● What the task requires
Would you please transcribe, exactly as written, the lines of the entries below starting at the one that holds "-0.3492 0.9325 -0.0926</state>" and ending at the one that holds "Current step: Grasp", both included?
==========
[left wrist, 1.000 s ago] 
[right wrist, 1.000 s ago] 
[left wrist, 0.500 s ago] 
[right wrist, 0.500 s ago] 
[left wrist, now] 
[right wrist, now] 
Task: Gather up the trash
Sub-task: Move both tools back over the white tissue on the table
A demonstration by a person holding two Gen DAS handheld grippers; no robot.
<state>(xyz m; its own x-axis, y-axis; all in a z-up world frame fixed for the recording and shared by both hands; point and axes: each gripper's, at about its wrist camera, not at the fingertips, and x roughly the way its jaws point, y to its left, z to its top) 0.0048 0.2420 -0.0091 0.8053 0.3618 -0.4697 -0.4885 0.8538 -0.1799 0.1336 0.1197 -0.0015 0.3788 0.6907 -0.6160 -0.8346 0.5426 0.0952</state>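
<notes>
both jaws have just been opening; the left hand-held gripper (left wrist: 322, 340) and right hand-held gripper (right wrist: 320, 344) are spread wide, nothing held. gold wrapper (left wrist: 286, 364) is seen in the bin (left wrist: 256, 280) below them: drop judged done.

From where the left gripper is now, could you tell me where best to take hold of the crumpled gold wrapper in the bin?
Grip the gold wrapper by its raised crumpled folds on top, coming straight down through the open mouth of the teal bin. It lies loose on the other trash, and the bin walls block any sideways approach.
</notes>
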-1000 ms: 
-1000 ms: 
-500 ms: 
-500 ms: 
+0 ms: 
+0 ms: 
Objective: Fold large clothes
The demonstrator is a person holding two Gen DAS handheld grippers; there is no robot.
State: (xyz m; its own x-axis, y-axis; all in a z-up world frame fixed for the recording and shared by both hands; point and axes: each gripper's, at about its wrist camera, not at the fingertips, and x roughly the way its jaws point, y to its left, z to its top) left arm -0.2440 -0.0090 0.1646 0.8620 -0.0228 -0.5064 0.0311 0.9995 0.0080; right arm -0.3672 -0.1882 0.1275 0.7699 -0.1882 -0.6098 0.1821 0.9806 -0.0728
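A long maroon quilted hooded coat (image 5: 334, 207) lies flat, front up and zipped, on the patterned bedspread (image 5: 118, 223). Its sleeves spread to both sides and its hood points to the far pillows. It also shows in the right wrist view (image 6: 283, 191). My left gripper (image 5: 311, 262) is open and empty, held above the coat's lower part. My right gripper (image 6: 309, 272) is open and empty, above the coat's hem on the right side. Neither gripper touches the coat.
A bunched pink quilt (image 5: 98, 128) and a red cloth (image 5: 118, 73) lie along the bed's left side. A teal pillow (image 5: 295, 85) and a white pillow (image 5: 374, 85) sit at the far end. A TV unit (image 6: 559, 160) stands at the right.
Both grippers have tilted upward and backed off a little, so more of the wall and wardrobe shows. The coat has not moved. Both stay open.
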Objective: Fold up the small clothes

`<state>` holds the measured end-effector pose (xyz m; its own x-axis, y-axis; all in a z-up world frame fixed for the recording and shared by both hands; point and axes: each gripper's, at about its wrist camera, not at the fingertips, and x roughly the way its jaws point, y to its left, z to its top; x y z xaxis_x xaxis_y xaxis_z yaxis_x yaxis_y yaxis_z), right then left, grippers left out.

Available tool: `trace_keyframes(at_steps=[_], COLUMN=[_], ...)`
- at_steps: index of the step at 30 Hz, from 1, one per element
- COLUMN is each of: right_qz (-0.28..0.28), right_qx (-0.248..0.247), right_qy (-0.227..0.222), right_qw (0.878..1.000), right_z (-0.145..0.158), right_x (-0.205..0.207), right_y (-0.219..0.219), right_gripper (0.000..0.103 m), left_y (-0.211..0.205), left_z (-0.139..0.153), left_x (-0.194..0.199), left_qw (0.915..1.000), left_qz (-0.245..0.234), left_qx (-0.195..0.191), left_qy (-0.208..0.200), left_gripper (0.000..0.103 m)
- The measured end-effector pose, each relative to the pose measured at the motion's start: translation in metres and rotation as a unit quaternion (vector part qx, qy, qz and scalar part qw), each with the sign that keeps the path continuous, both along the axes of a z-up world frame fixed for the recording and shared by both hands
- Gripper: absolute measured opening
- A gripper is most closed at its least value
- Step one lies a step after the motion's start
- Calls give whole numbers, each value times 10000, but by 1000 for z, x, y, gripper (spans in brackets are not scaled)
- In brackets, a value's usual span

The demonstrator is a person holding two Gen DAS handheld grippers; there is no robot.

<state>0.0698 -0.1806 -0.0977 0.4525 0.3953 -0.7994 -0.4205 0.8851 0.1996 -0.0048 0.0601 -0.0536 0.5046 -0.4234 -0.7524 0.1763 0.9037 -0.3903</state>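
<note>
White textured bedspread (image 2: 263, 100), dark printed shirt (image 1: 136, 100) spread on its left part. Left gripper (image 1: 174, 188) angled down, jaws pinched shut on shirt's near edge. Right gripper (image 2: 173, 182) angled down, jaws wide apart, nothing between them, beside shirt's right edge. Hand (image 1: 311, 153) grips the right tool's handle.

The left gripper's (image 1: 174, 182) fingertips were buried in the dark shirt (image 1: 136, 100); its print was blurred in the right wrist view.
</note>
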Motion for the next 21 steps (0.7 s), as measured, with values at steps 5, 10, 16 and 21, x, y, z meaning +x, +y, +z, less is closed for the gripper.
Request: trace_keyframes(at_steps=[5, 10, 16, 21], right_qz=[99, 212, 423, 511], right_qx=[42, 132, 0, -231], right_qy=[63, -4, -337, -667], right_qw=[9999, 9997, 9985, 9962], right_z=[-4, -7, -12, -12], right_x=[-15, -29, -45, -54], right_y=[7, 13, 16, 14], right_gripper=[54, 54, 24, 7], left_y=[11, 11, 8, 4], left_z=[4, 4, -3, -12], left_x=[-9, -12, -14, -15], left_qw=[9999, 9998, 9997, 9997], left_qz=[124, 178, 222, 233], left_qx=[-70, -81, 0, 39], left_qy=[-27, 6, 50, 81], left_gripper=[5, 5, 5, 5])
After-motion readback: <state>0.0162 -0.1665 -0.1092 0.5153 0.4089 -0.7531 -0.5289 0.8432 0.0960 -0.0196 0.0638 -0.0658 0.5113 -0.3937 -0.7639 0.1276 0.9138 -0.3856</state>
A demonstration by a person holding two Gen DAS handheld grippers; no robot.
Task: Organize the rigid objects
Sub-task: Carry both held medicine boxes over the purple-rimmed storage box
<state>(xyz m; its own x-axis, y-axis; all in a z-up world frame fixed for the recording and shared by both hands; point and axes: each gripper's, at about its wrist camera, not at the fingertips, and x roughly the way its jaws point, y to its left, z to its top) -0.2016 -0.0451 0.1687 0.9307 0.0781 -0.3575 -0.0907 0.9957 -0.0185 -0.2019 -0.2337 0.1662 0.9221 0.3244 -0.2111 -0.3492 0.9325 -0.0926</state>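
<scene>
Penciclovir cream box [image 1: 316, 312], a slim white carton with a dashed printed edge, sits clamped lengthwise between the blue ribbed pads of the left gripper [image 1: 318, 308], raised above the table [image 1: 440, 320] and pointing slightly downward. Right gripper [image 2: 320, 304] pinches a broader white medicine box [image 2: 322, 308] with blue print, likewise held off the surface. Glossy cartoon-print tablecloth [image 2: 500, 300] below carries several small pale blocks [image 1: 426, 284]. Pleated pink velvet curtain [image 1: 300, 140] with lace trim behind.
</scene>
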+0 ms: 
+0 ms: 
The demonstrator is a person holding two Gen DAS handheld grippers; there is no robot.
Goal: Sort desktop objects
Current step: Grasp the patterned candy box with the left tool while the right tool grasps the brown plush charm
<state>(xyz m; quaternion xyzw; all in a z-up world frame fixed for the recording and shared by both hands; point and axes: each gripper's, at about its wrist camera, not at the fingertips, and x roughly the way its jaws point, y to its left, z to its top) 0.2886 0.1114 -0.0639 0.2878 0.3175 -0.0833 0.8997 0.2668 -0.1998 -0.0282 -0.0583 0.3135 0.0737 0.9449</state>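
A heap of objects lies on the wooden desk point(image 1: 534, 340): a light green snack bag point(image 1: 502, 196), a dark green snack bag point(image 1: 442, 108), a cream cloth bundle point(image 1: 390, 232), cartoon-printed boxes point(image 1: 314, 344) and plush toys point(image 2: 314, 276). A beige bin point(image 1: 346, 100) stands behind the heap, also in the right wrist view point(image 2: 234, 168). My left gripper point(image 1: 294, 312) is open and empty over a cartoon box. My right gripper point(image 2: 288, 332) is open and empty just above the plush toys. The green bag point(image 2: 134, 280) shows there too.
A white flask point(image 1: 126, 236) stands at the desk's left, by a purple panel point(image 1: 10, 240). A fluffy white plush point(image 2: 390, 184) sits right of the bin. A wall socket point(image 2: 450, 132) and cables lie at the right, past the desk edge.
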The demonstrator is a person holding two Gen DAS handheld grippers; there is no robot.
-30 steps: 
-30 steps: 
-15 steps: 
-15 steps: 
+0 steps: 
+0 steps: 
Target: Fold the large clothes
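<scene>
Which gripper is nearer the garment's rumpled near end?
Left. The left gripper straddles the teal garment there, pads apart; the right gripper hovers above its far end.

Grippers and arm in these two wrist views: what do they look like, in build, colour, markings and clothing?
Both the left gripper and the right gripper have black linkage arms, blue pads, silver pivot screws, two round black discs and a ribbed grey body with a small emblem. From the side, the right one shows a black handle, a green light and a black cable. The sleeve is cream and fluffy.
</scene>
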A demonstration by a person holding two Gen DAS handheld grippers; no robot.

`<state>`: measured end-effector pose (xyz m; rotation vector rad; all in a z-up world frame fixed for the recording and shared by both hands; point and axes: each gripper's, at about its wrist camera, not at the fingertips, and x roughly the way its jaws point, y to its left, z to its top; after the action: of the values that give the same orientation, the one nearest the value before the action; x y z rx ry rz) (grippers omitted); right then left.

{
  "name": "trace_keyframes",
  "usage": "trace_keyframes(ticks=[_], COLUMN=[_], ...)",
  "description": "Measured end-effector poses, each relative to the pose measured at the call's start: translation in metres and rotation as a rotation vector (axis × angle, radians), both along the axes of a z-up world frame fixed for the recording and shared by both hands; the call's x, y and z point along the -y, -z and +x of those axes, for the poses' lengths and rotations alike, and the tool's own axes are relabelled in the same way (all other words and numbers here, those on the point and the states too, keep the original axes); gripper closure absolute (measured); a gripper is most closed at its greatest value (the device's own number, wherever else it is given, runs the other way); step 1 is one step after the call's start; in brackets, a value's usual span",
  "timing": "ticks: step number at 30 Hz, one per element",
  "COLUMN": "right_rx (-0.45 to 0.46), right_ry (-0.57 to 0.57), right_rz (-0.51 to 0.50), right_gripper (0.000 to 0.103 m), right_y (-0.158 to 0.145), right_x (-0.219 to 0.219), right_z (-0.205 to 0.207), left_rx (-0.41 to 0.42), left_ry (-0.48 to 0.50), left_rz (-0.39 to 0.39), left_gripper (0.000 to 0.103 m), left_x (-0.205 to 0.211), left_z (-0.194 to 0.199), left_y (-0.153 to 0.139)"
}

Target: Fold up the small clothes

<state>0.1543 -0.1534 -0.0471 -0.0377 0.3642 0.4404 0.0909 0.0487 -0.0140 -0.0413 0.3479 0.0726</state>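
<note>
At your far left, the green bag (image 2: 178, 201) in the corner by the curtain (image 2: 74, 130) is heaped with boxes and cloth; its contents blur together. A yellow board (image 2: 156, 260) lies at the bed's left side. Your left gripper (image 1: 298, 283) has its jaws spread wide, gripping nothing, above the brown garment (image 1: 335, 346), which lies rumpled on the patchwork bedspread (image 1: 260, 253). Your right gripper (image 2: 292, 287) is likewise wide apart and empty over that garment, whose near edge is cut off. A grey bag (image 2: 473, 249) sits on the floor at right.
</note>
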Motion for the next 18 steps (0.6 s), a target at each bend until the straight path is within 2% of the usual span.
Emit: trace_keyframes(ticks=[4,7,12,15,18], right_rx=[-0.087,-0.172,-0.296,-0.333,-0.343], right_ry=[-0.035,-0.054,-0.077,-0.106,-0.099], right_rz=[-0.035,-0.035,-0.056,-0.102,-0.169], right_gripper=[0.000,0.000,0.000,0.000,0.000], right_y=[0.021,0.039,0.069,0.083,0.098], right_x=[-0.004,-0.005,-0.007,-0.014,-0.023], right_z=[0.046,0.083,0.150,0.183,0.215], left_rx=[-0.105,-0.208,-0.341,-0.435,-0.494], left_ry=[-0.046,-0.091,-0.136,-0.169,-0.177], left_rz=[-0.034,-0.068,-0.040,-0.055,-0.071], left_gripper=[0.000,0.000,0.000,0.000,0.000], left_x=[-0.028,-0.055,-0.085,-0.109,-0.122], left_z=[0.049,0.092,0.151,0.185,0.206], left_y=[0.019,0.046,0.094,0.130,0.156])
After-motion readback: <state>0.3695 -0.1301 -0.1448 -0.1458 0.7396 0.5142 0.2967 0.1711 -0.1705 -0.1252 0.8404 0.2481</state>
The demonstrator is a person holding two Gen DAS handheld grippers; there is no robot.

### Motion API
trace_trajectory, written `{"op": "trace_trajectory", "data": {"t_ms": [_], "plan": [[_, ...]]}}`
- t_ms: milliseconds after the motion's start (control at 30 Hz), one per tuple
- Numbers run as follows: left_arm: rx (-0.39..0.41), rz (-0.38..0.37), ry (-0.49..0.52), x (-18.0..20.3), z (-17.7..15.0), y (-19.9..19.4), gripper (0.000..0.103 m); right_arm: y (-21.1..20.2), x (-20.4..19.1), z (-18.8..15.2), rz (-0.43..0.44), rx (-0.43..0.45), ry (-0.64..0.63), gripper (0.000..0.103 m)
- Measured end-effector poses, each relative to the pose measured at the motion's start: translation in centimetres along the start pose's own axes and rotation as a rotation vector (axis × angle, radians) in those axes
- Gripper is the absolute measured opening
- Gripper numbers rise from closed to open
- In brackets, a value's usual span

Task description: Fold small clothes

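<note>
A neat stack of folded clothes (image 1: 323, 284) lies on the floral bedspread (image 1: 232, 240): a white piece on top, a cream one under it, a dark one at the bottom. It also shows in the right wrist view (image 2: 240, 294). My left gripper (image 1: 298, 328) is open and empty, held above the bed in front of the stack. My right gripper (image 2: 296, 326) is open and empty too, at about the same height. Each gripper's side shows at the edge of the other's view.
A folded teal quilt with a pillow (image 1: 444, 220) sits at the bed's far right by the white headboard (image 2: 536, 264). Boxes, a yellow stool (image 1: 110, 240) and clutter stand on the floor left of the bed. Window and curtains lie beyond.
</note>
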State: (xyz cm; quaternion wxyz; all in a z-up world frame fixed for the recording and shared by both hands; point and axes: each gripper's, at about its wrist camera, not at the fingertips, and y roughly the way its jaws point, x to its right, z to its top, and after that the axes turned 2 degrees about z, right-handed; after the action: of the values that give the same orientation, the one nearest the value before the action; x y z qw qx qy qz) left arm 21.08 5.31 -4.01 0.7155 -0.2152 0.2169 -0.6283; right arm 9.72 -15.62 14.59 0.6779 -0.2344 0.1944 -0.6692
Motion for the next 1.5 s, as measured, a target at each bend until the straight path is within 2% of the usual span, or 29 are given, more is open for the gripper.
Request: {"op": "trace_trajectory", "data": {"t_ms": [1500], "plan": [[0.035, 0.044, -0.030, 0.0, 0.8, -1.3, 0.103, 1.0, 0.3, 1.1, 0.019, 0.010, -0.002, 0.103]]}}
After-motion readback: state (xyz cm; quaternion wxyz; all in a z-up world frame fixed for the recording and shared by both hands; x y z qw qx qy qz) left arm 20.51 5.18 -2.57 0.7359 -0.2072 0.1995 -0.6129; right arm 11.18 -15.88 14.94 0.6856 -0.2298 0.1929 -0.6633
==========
● Answer space
<state>(xyz m; its own x-axis, y-axis; all in a z-up world frame fixed for the recording and shared by both hands; point and axes: each gripper's, at about its wrist camera, not at the fingertips, and x roughly the way its jaws point, y to its left, z to its top) -0.2016 -0.0451 0.1687 0.9307 0.0781 -0.3575 -0.0907 0.9957 -0.0185 -0.2019 -0.2337 0.1662 0.9221 0.3244 -0.2111 -0.3492 0.9325 -0.0926</state>
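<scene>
Penciclovir cream box [image 1: 316, 312], a slim white carton with a dashed printed edge, sits clamped lengthwise between the blue ribbed pads of the left gripper [image 1: 318, 308], raised above the table [image 1: 440, 320] and pointing slightly downward. Right gripper [image 2: 320, 304] pinches a broader white medicine box [image 2: 322, 308] with blue print, likewise held off the surface. Glossy cartoon-print tablecloth [image 2: 500, 300] below carries several small pale blocks [image 1: 426, 284]. Pleated pink velvet curtain [image 1: 300, 140] with lace trim behind.
</scene>
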+0 ms: 
+0 ms: 
The demonstrator is a person holding two Gen DAS handheld grippers; there is no robot.
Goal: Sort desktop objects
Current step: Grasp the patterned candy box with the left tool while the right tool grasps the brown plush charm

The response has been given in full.